◆ **PROBLEM TO SOLVE**:
Below are some records; find each line that carries the word "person" and copy it.

◆ **SUPPLIED RECORDS**:

--- START ---

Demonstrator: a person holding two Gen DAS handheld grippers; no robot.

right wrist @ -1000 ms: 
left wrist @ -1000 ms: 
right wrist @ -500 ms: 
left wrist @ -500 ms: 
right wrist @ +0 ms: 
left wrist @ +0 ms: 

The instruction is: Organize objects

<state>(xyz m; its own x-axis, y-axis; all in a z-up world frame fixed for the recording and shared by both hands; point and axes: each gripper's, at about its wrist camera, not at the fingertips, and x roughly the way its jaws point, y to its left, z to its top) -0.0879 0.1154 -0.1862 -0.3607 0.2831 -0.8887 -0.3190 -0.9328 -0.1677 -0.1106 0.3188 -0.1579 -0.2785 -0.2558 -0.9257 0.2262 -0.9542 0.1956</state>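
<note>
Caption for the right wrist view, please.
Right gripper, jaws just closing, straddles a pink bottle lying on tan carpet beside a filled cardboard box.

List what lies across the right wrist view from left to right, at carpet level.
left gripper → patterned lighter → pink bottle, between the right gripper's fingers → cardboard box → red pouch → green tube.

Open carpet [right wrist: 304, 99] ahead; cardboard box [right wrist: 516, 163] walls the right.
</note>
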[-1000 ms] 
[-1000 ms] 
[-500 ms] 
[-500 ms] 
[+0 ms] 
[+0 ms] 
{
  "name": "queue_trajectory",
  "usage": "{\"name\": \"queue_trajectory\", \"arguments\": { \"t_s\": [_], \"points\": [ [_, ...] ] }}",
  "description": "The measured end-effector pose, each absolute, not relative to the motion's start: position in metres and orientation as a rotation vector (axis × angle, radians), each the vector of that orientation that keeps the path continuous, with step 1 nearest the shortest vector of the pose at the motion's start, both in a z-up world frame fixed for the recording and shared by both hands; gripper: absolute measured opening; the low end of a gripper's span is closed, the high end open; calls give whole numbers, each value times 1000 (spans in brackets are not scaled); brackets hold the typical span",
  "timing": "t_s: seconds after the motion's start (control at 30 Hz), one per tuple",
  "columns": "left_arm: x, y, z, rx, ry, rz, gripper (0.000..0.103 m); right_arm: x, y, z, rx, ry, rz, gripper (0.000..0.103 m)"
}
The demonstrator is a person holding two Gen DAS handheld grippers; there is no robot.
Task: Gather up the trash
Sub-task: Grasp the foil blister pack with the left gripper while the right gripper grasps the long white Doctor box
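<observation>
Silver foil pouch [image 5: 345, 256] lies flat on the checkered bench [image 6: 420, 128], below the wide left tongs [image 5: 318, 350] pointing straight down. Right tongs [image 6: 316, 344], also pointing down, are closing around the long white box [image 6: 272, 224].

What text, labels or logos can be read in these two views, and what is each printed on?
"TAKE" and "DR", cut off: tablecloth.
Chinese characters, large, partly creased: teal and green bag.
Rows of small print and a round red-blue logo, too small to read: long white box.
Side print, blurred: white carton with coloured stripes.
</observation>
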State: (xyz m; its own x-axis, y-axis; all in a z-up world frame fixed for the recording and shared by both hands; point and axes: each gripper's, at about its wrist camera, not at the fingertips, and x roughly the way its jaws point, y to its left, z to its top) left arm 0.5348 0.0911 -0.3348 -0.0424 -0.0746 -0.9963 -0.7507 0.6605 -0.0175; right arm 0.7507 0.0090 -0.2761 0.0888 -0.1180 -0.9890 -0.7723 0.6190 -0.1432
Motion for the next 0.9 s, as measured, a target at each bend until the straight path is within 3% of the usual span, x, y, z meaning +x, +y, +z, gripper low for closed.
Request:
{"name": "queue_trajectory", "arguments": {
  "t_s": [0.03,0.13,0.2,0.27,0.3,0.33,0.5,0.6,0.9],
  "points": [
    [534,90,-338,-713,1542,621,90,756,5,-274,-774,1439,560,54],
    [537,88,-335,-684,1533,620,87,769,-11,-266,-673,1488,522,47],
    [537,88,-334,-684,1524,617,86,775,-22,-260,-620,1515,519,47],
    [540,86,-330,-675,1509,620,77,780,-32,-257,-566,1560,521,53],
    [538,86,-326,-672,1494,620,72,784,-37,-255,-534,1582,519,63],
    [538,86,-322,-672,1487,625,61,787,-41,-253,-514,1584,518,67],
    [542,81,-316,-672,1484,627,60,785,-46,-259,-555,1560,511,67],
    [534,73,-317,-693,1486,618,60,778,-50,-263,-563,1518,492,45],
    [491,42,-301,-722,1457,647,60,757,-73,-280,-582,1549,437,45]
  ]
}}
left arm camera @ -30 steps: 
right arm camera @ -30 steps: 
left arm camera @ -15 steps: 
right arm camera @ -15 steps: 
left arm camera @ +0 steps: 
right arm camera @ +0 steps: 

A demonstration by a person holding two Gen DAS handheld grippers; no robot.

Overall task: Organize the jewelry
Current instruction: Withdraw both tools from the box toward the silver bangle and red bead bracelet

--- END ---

◆ **TASK RESULT**:
Demonstrator: a person holding two Gen DAS handheld grippers; no robot.
The demonstrator is a person holding two Gen DAS handheld grippers; there is no robot.
A demonstration by a person holding two Gen DAS handheld grippers; no robot.

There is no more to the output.